EXERCISE:
The expected answer is the data below, printed verbatim without its pictures.

EXTRACTED DATA:
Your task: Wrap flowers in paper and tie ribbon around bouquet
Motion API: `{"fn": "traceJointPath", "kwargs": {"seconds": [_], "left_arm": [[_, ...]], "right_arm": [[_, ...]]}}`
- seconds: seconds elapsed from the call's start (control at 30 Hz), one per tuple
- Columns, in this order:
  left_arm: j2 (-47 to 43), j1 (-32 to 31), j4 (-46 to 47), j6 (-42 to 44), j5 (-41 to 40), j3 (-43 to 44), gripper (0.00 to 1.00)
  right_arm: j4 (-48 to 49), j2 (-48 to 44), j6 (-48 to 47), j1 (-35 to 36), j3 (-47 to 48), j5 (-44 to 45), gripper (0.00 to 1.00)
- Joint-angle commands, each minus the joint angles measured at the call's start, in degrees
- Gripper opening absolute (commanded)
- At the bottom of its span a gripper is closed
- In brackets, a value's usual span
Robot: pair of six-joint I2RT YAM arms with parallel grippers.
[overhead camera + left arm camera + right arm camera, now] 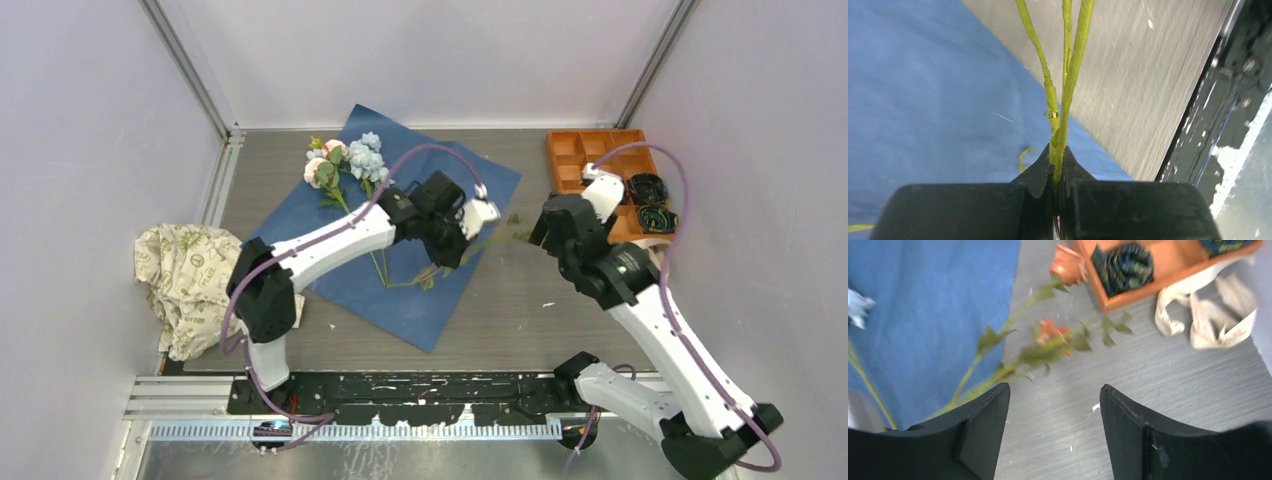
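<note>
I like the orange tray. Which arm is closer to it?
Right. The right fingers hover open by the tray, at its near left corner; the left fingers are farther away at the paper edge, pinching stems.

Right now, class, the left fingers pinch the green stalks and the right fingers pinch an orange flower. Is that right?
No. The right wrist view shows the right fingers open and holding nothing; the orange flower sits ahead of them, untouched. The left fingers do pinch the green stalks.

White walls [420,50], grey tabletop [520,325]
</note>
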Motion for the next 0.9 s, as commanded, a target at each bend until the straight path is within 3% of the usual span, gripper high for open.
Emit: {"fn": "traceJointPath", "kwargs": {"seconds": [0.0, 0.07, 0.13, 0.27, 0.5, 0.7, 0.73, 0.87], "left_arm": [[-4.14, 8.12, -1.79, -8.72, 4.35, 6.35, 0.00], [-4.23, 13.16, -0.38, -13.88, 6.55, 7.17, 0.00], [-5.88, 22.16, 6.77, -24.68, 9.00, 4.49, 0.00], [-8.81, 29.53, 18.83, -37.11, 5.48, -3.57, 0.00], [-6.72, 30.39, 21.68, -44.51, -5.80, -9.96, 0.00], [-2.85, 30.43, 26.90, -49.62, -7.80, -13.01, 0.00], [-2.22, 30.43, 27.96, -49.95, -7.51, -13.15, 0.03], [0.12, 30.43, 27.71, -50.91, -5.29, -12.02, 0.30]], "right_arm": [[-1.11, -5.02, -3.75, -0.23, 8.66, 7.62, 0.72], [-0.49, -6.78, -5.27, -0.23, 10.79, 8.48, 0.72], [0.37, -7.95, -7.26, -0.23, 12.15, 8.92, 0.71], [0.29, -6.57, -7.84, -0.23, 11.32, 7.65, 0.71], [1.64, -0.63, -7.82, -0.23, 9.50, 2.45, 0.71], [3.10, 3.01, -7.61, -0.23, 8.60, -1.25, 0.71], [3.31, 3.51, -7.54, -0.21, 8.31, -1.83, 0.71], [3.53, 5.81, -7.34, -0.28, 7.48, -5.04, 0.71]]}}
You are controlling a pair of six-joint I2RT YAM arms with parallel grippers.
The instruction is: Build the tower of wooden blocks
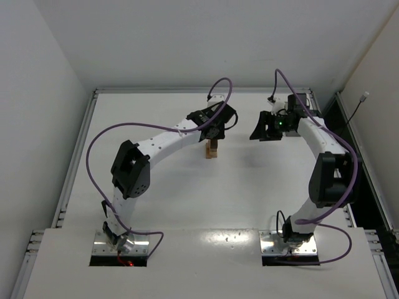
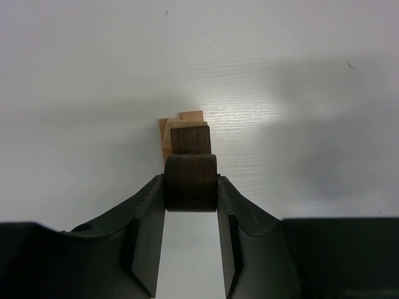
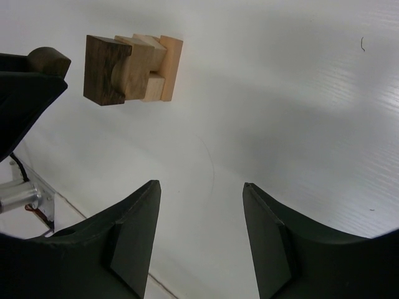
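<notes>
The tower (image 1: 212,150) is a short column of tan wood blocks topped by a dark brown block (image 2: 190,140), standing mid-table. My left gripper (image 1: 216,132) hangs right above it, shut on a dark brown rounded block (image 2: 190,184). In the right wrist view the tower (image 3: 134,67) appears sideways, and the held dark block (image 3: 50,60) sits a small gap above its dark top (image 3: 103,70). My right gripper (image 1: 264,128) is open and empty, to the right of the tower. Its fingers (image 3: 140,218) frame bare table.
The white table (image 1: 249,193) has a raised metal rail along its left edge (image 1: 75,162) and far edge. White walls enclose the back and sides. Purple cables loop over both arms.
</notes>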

SOLUTION:
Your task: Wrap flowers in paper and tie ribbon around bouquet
Motion API: `{"fn": "traceJointPath", "kwargs": {"seconds": [_], "left_arm": [[_, ...]], "right_arm": [[_, ...]]}}`
- seconds: seconds elapsed from the call's start (control at 30 Hz), one per tuple
- Columns, in this order:
  left_arm: j2 (-47 to 43), j1 (-32 to 31), j4 (-46 to 47), j6 (-42 to 44), j5 (-41 to 40), j3 (-43 to 44), gripper (0.00 to 1.00)
  right_arm: j4 (-48 to 49), j2 (-48 to 44), j6 (-48 to 47), j1 (-35 to 36), j3 (-47 to 48), j5 (-44 to 45), gripper (0.00 to 1.00)
- Joint-angle commands, each minus the joint angles measured at the call's start, in degrees
- Gripper opening absolute (commanded)
- At the bottom of its span a gripper is closed
- In brackets, a value's usual span
Robot: pair of six-joint I2RT YAM arms with parallel grippers.
[overhead camera + left arm camera + right arm camera, now] 
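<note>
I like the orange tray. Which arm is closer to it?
Right. The right fingers hover open by the tray, at its near left corner; the left fingers are farther away at the paper edge, pinching stems.

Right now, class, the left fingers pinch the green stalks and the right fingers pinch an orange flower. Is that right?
No. The right wrist view shows the right fingers open and holding nothing; the orange flower sits ahead of them, untouched. The left fingers do pinch the green stalks.

White walls [420,50], grey tabletop [520,325]
</note>
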Motion for the next 0.9 s, as commanded, a target at each bend until the straight path is within 3% of the usual span, gripper high for open.
Emit: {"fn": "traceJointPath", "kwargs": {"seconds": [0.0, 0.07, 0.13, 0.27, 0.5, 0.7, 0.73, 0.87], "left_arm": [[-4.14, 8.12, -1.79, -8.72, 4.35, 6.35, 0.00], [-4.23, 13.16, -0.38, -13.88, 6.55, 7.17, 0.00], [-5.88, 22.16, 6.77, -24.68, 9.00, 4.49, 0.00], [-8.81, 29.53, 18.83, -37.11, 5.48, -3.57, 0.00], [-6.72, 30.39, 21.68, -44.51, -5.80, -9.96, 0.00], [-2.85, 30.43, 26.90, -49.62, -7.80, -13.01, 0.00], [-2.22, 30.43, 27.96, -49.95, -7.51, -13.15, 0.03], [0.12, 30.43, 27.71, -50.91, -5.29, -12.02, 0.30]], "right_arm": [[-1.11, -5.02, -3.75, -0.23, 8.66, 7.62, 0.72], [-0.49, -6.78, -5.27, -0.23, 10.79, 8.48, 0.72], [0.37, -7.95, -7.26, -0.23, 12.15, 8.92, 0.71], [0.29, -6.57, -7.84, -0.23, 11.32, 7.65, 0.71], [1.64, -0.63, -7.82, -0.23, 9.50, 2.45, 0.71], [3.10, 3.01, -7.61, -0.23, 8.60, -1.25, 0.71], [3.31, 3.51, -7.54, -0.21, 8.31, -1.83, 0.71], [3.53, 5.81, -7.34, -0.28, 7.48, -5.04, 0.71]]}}
You are controlling a pair of six-joint I2RT YAM arms with parallel grippers.
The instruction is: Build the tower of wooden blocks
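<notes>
The tower (image 1: 212,150) is a short column of tan wood blocks topped by a dark brown block (image 2: 190,140), standing mid-table. My left gripper (image 1: 216,132) hangs right above it, shut on a dark brown rounded block (image 2: 190,184). In the right wrist view the tower (image 3: 134,67) appears sideways, and the held dark block (image 3: 50,60) sits a small gap above its dark top (image 3: 103,70). My right gripper (image 1: 264,128) is open and empty, to the right of the tower. Its fingers (image 3: 140,218) frame bare table.
The white table (image 1: 249,193) has a raised metal rail along its left edge (image 1: 75,162) and far edge. White walls enclose the back and sides. Purple cables loop over both arms.
</notes>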

That was the complete answer.